• [Task objective]: Give back the full listing exactly as written.

------

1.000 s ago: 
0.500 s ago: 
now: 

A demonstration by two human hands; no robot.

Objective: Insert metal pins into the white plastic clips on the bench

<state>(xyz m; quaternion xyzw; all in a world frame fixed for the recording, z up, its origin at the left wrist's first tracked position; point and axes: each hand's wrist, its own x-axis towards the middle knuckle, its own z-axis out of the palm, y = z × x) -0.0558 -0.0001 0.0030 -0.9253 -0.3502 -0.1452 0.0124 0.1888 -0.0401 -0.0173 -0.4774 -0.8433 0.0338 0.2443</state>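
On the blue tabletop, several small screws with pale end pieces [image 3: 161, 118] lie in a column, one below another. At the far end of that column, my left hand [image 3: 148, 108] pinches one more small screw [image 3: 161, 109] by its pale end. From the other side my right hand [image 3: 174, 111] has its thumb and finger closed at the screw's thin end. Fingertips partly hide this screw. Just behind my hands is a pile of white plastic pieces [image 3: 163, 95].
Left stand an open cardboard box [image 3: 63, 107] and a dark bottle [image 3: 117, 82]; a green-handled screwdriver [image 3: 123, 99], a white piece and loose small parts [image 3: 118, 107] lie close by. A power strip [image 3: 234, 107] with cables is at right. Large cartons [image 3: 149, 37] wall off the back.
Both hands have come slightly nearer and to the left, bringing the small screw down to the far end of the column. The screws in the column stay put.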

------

• [Exercise response]:
1.000 s ago: 
0.500 s ago: 
now: 

A demonstration by two human hands; no robot.

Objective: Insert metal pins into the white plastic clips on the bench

<state>(xyz m; quaternion xyzw; all in a world frame fixed for the recording, z up, its origin at the left wrist's first tracked position; point and axes: each hand's wrist, its own x-axis towards the middle knuckle, its own z-axis out of the palm, y = z × x) -0.0558 -0.0001 0.0030 -0.9253 -0.3502 -0.1452 0.0124 0.1888 -0.0401 -0.0173 -0.4774 -0.8433 0.0338 0.2443</state>
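On the blue tabletop, several small screws with pale end pieces [image 3: 161, 118] lie in a column, one below another. At the far end of that column, my left hand [image 3: 148, 108] pinches one more small screw [image 3: 161, 109] by its pale end. From the other side my right hand [image 3: 174, 111] has its thumb and finger closed at the screw's thin end. Fingertips partly hide this screw. Just behind my hands is a pile of white plastic pieces [image 3: 163, 95].
Left stand an open cardboard box [image 3: 63, 107] and a dark bottle [image 3: 117, 82]; a green-handled screwdriver [image 3: 123, 99], a white piece and loose small parts [image 3: 118, 107] lie close by. A power strip [image 3: 234, 107] with cables is at right. Large cartons [image 3: 149, 37] wall off the back.
Both hands have come slightly nearer and to the left, bringing the small screw down to the far end of the column. The screws in the column stay put.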

The answer requires nothing more.